In the mixed zone our job is to produce flash quotes - quick, pithy quotes which journalists can use if they want to create their stories. Ours are also used by World Rowing so if you want to see the sort of stuff we produce check out their Olympic live blog.

Shauna, Olivia and I developed a pretty good method today. We had two computers and I needed to check over their quotes before sending them to be subbed and published, so they alternated between standing in the OBS pen and taking quotes and writing them up. I hovered to pounce on athletes to get extra quotes or quotes from people who'd bypassed OBS. After a slow start when I thought that nobody was going to stop, it all kicked off and in total we managed to get quotes from almost 30 athletes or crews over the course of the five hours we were there.

The topic was almost entirely about the weather. Although the first couple of races were pretty good the wind then kicked up with a vengeance and it became a survival game. Although the men's races went pretty much as I expected there were some surprises in the women's singles - especially in heat one, where a 22-year-old Mexican lightweight took on the race with utterly no fear, posted the fastest time of the day and beat favourite and London 2012 bronze medallist Kim Brennan. Nigeria's first-ever rower Chierika Ukogu, who I interviewed last week - a very impressive woman - also had a good race, leading Olympic champion Mirka Knapkova to the 1500m mark.

Then in the men's pairs Serbia caught a crab and capsized, which I totally missed because I was busy interviewing someone else. In the women's doubles Australia caught a little crab and then Greece, chasing hard, caught a proper boat-stopper. It was all quite dramatic and every single person who came off the water said that it was the worst conditions they'd ever rowed in. We had to stop putting in quotes about how atrocious the conditions were because there were simply too many!

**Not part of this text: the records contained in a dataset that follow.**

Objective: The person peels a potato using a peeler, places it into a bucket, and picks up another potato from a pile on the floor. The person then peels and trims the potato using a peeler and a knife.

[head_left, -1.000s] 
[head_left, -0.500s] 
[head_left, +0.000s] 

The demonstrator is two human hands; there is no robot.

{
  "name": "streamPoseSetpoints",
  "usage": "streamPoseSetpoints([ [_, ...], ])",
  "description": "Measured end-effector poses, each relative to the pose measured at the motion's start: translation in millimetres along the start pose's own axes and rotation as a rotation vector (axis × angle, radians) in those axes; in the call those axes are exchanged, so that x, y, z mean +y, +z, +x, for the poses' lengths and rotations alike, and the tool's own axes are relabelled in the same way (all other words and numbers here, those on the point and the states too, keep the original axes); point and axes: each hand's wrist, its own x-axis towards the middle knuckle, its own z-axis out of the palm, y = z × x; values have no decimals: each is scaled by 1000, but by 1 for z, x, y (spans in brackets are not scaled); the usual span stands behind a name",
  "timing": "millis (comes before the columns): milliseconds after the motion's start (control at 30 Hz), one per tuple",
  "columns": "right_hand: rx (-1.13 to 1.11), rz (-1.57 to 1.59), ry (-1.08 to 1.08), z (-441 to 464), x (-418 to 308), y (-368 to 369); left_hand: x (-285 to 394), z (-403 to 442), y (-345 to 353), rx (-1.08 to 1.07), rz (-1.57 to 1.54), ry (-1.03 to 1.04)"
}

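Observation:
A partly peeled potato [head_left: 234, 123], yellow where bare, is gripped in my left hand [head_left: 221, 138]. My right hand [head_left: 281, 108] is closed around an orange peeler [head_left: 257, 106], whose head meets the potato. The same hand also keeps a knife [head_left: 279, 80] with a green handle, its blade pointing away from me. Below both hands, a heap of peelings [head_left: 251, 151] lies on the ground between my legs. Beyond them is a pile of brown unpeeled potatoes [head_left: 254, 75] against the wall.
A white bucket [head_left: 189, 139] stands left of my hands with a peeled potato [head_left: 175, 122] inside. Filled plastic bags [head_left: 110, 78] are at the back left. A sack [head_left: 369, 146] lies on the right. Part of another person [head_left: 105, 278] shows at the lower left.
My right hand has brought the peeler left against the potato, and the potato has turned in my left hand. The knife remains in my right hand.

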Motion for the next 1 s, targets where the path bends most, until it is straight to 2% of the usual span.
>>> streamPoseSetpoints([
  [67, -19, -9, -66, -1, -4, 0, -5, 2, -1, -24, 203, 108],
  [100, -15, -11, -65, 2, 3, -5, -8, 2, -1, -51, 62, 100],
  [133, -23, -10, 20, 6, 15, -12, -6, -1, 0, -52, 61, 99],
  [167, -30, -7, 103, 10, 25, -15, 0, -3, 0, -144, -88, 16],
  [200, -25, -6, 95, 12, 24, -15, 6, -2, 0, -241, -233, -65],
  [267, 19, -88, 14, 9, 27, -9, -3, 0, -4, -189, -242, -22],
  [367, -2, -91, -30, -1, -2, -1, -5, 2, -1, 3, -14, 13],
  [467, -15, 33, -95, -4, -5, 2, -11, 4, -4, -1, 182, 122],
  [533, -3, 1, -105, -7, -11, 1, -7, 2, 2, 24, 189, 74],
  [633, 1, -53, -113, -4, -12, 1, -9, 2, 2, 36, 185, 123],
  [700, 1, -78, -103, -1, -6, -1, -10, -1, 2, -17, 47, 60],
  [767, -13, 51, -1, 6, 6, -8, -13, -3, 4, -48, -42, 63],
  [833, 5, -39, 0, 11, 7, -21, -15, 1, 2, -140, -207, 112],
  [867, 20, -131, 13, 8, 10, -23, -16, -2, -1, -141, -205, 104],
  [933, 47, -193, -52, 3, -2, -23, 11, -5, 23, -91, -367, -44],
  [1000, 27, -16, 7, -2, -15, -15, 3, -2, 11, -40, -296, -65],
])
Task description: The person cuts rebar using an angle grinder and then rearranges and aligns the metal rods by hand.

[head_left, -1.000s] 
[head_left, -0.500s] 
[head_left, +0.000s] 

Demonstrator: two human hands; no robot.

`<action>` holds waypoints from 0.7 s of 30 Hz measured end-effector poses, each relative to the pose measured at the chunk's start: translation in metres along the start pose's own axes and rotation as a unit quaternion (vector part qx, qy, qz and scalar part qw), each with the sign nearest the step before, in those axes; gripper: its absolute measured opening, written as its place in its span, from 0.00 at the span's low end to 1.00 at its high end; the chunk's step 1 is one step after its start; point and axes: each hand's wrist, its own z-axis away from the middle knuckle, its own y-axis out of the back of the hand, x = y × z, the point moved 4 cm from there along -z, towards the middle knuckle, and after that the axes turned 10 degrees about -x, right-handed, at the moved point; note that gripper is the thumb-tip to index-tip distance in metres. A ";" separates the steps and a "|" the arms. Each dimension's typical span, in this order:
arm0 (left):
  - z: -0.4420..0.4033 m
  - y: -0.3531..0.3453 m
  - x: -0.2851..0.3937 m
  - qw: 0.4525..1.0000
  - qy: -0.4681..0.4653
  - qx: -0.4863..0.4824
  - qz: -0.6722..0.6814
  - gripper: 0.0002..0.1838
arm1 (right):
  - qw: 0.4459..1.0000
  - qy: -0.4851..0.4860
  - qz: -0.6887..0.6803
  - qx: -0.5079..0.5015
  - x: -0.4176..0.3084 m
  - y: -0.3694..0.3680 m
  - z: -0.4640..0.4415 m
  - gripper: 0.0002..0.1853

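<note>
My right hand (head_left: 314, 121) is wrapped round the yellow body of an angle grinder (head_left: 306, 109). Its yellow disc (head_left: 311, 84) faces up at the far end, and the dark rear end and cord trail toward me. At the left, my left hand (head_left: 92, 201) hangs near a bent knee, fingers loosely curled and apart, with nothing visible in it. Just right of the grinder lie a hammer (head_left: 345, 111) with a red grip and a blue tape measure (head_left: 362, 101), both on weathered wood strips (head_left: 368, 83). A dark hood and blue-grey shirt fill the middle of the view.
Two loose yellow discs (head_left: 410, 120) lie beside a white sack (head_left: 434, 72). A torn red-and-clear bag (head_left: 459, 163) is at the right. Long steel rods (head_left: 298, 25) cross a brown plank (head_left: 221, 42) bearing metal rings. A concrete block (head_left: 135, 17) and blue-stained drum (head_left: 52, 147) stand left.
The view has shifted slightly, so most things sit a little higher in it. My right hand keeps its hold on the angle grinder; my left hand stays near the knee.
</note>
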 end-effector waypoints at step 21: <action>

I had a comedy few minutes when the British doubles came through. There was a bit of a scrum to interview the women, and they were playing drums nearby and Katherine Grainger's got quite a quiet voice, so I couldn't hear a thing. I gave up and went to interview the men's double, who were disappointed with missing the semis but pragmatic about it. The women were still hanging around talking to the fans watching on from the spectator pathway next to the mixed zone, so I checked with the press officer Caroline that I could grab them for a couple more quotes. But all the fans wanted selfies with Katherine and Vicky Thornley and I ended up taking a bunch of them before I could get to speak to them. I apologise to anyone whose picture I messed up ...

By the time I left the lake at about 5.30pm it was glassy calm again. I suspect the schedules may move around in the next few days. Please pray to the weather gods for everyone racing, and those of us covering the event. I'm not sure I can do seven more days of quotes about waves.